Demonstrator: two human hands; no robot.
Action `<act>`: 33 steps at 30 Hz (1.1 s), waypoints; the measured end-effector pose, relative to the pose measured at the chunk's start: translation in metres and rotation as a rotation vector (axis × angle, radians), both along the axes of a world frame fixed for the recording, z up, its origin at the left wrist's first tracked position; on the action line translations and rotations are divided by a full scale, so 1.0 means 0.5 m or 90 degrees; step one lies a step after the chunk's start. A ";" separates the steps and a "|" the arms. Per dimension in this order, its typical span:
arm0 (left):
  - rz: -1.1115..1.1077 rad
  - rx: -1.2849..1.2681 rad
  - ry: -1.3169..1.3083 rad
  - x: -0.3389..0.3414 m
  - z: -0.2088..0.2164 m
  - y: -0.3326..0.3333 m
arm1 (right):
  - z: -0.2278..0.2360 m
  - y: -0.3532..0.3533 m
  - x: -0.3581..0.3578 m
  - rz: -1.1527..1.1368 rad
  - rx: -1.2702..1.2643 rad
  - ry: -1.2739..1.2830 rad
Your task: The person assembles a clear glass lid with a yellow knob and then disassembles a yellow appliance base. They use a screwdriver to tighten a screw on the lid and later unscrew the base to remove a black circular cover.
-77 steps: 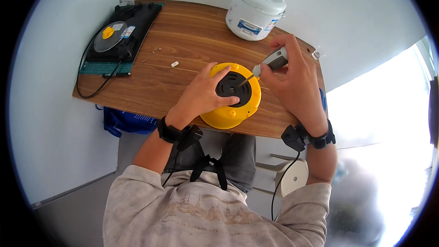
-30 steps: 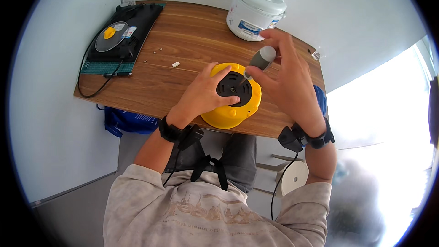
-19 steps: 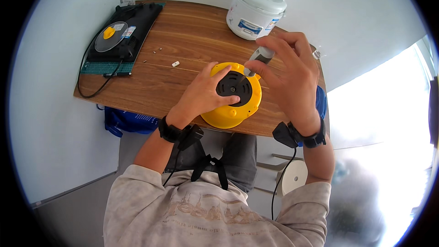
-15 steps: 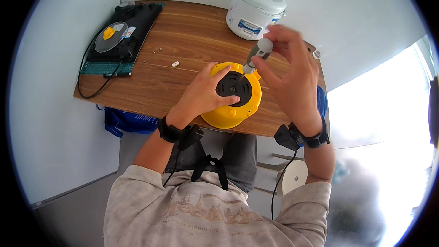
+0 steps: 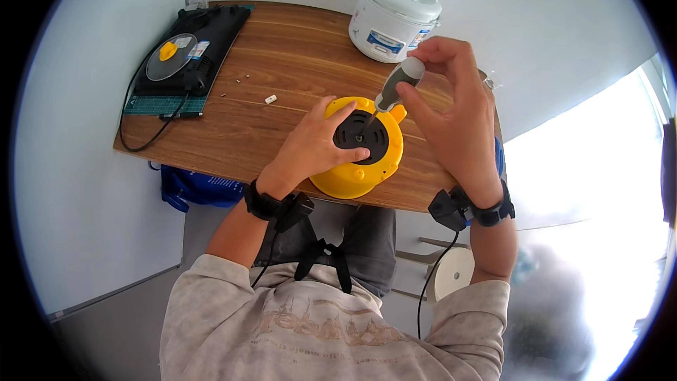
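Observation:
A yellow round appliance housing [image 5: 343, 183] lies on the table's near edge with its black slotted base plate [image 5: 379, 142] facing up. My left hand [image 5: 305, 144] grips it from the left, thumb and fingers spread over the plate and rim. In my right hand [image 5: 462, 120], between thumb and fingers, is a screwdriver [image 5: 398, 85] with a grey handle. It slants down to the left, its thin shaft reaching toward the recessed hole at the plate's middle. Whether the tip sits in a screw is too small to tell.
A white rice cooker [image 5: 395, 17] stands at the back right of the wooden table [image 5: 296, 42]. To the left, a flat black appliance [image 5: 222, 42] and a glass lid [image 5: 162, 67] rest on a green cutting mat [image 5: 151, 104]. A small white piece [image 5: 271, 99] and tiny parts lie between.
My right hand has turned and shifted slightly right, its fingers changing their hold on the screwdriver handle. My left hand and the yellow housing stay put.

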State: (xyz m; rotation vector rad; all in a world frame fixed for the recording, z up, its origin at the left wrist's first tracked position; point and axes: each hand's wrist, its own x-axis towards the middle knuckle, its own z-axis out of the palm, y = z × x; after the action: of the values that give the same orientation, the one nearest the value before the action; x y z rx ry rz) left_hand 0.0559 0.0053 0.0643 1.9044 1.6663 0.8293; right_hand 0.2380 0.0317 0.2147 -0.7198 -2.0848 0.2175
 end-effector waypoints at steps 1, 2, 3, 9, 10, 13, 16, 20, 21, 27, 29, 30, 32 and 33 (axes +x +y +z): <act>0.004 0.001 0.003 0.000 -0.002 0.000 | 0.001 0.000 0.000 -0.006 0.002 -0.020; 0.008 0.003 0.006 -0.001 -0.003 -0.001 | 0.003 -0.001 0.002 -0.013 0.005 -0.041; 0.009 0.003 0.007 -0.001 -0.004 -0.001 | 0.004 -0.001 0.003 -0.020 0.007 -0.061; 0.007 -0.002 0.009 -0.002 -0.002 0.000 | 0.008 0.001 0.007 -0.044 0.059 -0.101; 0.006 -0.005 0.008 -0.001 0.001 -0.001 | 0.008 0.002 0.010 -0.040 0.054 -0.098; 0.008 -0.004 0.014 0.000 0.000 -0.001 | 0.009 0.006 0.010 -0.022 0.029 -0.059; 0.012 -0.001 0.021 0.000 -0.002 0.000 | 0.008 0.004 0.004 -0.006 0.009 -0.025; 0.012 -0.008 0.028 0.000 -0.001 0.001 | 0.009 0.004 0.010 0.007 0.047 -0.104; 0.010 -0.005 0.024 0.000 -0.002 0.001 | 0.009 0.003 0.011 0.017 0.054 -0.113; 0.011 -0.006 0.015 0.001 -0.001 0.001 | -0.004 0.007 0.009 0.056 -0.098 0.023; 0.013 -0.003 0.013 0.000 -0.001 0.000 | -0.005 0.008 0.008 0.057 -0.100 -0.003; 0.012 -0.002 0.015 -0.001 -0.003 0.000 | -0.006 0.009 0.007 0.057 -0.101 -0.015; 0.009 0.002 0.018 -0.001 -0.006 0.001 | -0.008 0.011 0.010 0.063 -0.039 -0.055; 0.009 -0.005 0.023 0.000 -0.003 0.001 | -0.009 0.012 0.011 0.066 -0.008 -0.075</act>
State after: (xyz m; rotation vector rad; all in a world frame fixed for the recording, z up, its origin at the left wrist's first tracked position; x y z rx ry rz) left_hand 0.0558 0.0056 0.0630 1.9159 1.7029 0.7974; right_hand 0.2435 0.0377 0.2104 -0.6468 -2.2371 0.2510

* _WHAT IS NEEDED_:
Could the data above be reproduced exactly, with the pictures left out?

* _REPLY TO THE EXERCISE_:
Demonstrator: two human hands; no robot.
Action `<act>`: 33 steps at 30 Hz (1.1 s), waypoints; the measured end-effector pose, relative to the pose measured at the chunk's start: translation in metres and rotation as a rotation vector (axis × angle, radians), both along the axes of a world frame fixed for the recording, z up, its origin at the left wrist's first tracked position; on the action line translations and rotations are divided by a full scale, so 1.0 means 0.5 m or 90 degrees; step one lies a step after the chunk's start. A ";" separates the steps and a "|" the arms. Per dimension in this order, its typical span:
arm0 (left):
  - rz: -1.1115..1.1077 rad
  - rx: -1.2849..1.2681 rad
  - ry: -1.3169..1.3083 rad
  - x: -0.3389..0.3414 m
  - z: -0.2088..0.2164 m
  - y: -0.3326..0.3333 m
arm1 (right):
  - z: -0.2278..0.2360 m
  - y: -0.3532..0.3533 m
  - x: -0.3581..0.3578 m
  - rz: -1.1527..1.1368 rad
  - rx: -1.2702..1.2643 rad
  - ry: -1.2739..1.2830 rad
Your task: The person assembles a clear glass lid with a yellow knob and then disassembles a yellow appliance base. They use a screwdriver to tighten a screw on the lid and later unscrew the base to remove a black circular cover.
-77 steps: 
-30 steps: 
-19 steps: 
-15 steps: 
+0 steps: 
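Observation:
A yellow round appliance housing [image 5: 343, 183] lies on the table's near edge with its black slotted base plate [image 5: 379, 142] facing up. My left hand [image 5: 305, 144] grips it from the left, thumb and fingers spread over the plate and rim. In my right hand [image 5: 462, 120], between thumb and fingers, is a screwdriver [image 5: 398, 85] with a grey handle. It slants down to the left, its thin shaft reaching toward the recessed hole at the plate's middle. Whether the tip sits in a screw is too small to tell.
A white rice cooker [image 5: 395, 17] stands at the back right of the wooden table [image 5: 296, 42]. To the left, a flat black appliance [image 5: 222, 42] and a glass lid [image 5: 162, 67] rest on a green cutting mat [image 5: 151, 104]. A small white piece [image 5: 271, 99] and tiny parts lie between.
My right hand has turned and shifted slightly right, its fingers changing their hold on the screwdriver handle. My left hand and the yellow housing stay put.
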
State: (xyz m; rotation vector rad; all in a world frame fixed for the recording, z up, its origin at the left wrist's first tracked position; point and axes: each hand's wrist, its own x-axis towards the middle knuckle, its own z-axis out of the palm, y = z × x; after the action: of the values that give the same orientation, the one nearest the value before the action; x y z rx ry rz) left_hand 0.0559 0.0053 0.0643 1.9044 1.6663 0.8293; right_hand 0.2380 0.0317 0.2147 -0.7198 -2.0848 0.2175
 end-effector waypoints at steps 1, 2, 3, 9, 10, 13, 16, 20, 21, 27, 29, 30, 32 and 33 (axes +x +y +z): <act>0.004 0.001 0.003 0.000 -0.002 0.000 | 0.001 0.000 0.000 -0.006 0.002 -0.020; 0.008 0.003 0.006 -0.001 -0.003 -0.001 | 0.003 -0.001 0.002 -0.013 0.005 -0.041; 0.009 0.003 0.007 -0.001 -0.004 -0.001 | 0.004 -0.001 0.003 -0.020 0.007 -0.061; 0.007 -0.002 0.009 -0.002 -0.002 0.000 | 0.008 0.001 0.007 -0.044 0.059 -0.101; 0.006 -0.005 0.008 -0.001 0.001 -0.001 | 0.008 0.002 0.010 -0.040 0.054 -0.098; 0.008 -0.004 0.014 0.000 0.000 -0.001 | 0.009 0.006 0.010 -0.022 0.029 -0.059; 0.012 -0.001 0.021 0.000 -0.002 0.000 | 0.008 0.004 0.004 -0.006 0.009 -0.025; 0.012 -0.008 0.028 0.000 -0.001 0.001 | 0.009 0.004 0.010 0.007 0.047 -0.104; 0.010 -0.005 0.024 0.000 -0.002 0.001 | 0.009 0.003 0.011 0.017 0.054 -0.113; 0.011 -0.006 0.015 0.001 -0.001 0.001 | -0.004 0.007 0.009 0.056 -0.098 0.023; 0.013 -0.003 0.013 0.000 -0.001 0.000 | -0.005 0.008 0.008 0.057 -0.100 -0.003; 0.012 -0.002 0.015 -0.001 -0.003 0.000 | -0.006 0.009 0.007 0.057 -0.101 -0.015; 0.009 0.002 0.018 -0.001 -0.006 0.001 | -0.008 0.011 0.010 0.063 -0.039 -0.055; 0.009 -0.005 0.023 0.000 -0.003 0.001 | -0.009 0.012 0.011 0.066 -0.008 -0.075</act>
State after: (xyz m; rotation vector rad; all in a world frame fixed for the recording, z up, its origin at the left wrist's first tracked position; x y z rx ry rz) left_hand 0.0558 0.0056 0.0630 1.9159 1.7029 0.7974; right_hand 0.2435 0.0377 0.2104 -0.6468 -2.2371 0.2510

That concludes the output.